### What the exercise asks
Only lines containing the word "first" are needed; pull them out of the material.

◇ ◇ ◇ ◇ ◇

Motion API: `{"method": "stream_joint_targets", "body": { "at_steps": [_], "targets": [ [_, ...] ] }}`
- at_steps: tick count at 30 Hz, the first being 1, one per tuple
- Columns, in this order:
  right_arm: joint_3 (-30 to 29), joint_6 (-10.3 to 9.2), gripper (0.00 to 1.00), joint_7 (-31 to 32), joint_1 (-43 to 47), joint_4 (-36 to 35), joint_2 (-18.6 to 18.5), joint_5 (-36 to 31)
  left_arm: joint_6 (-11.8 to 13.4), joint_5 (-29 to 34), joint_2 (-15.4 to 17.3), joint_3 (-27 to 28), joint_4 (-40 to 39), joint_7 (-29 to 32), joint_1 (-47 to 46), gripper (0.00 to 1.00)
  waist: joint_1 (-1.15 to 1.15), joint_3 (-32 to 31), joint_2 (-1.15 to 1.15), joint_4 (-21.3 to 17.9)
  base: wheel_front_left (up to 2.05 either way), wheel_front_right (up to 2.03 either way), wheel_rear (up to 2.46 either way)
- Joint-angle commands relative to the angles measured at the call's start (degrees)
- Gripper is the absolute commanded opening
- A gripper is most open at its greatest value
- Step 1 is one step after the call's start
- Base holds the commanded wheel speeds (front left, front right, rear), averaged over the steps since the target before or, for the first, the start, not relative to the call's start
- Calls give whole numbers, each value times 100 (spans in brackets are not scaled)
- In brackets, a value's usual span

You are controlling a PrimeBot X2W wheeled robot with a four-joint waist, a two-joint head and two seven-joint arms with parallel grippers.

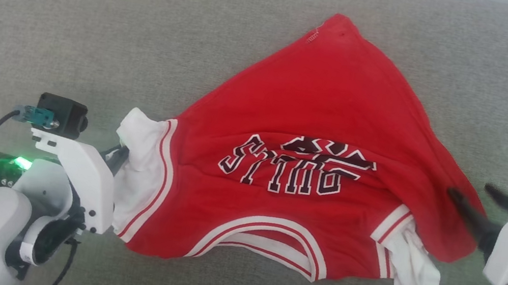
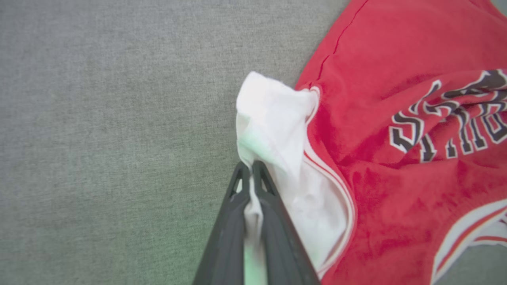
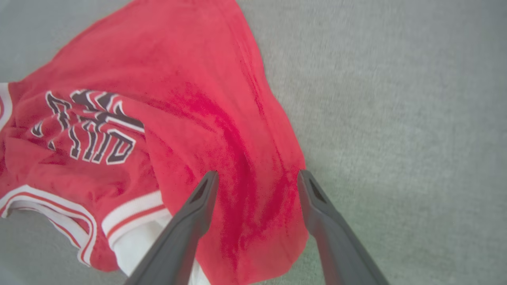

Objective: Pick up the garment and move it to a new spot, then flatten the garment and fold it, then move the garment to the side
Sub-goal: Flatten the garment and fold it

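Garment (image 1: 316,137): L gripper (image 2: 248,164) tight on white panel (image 2: 273,118), clear via wrist; R gripper (image 3: 257,176) wide-open.

Red garment (image 1: 319,122) shows white side panels, red-and-white striped trim and black lettering outlined in white, against a mottled grey cushion (image 1: 98,23). The left gripper (image 2: 248,168) and right gripper (image 3: 257,176) have dark grey fingers, and a green light (image 1: 22,161) glows beside white casing.
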Motion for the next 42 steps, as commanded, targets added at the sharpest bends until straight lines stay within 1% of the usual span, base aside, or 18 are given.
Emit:
{"method": "stream_joint_targets", "body": {
  "at_steps": [1,5,6,11,14,17,18,22,27,30,37,39,40,41,42],
  "targets": [
    [-14,0,100,25,-148,-121,44,-39,34,-13,-42,-17,-4,-2,58,0,0,19,0,47,0,0,0],
    [117,0,100,-2,-609,-267,12,-80,4,-5,-115,-53,2,-24,-50,0,0,96,0,212,0,0,0],
    [137,0,100,-43,-768,-210,42,-49,-11,-6,-147,-66,9,-39,-78,0,0,120,0,260,0,0,0],
    [644,0,100,-336,-1715,271,-220,-38,-146,33,-340,-181,110,-110,-267,0,0,302,0,591,0,0,0],
    [1055,0,100,-666,-2367,804,-438,-61,-246,45,-498,-264,231,-166,-400,0,0,426,0,826,0,0,0],
    [1469,0,100,-954,-3006,1483,-609,-23,-366,61,-672,-363,391,-233,-543,0,0,548,0,1072,0,0,0],
    [1628,-1,100,-1019,-3204,1737,-687,-28,-404,68,-737,-397,449,-251,-591,0,0,587,0,1162,0,0,0],
    [2139,0,100,-1155,-3940,2727,-799,56,-564,92,-956,-510,715,-338,-778,0,0,726,0,1469,0,0,0],
    [2826,0,100,-909,-4602,3765,-927,187,-739,99,-1179,-611,1025,-453,-952,0,0,878,0,1789,0,0,0],
    [3255,-1,100,-476,-4816,4272,-985,386,-822,92,-1280,-656,1207,-520,-1012,0,0,944,0,1922,0,0,0],
    [4061,-5,100,445,-4763,5227,-1044,751,-970,60,-1432,-710,1556,-653,-1123,0,0,1036,0,2056,0,0,0],
    [4239,-3,100,676,-4731,5357,-1054,853,-979,52,-1449,-710,1632,-677,-1170,0,0,1045,0,2059,0,0,0],
    [4326,-3,33,809,-4742,5381,-1060,914,-994,48,-1456,-708,1667,-682,-1193,0,0,1045,0,2054,0,0,0],
    [4326,-3,33,809,-4742,5381,-1060,914,-994,48,-1456,-708,1667,-682,-1193,0,0,1045,0,2054,0,0,0],
    [4376,1,0,884,-4770,5377,-1072,986,-1008,40,-1461,-701,1698,-682,-1217,0,0,1044,0,2043,0,0,0]
  ]
}}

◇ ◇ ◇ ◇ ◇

### Answer box
- at_steps: tick count at 30 Hz, the first being 1, one per tuple
- Base holds the commanded wheel speeds (front left, front right, rear), averaged over the steps since the target before or, for the first, the start, not relative to the call's start

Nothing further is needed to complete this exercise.